Give back the data exactly, with no images.

[Start of Attachment]

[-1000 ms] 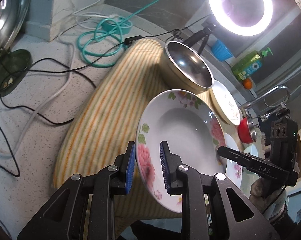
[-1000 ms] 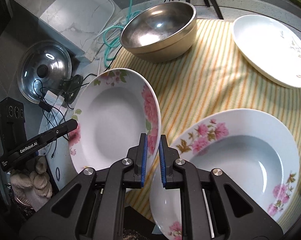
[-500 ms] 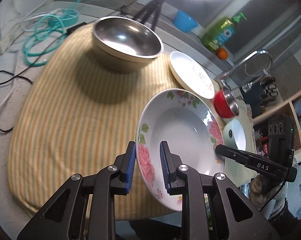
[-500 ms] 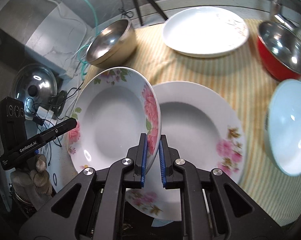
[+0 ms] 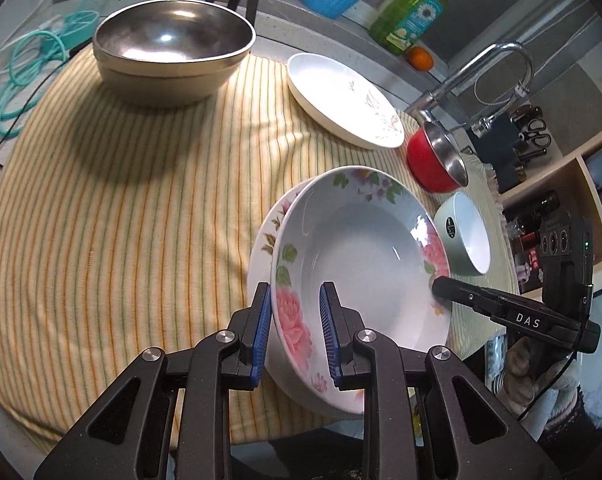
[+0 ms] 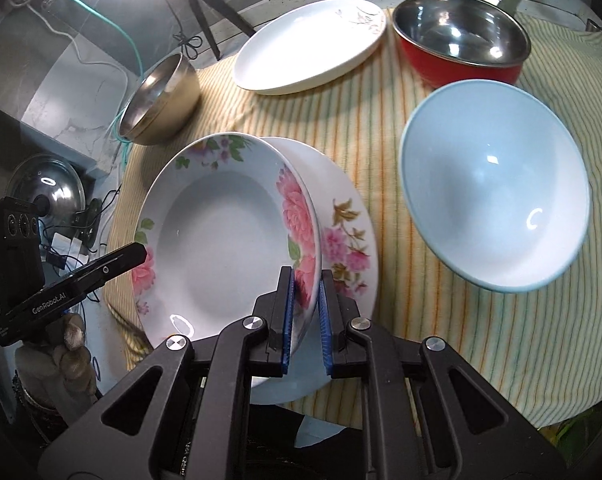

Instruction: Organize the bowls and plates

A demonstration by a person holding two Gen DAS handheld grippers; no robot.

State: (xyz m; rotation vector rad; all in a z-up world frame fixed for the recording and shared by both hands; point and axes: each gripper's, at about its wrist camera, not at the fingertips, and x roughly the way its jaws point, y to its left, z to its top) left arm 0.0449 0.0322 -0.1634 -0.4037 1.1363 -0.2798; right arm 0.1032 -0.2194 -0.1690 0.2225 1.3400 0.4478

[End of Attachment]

## Your response:
[-1000 ms] 
[-1000 ms] 
[-500 ms] 
[-500 ms] 
[+0 ms] 
[+0 ms] 

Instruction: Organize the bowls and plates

A demonstration by a person holding two Gen DAS handheld grippers; no robot.

State: (xyz m; rotation vector rad; all in a z-up world frame fixed for the recording and shared by both hands; point and axes: each gripper's, at about its wrist camera, not at the fingertips, and x roughly the way its jaws point, y to its left, z to its top) left arm 0.0449 0.0322 -0.1634 -0.4037 1.1363 -0.2798; right arm 0.1032 -0.2194 -0.1690 0.2225 1.3400 0.4478

No further output is expected for this exercise.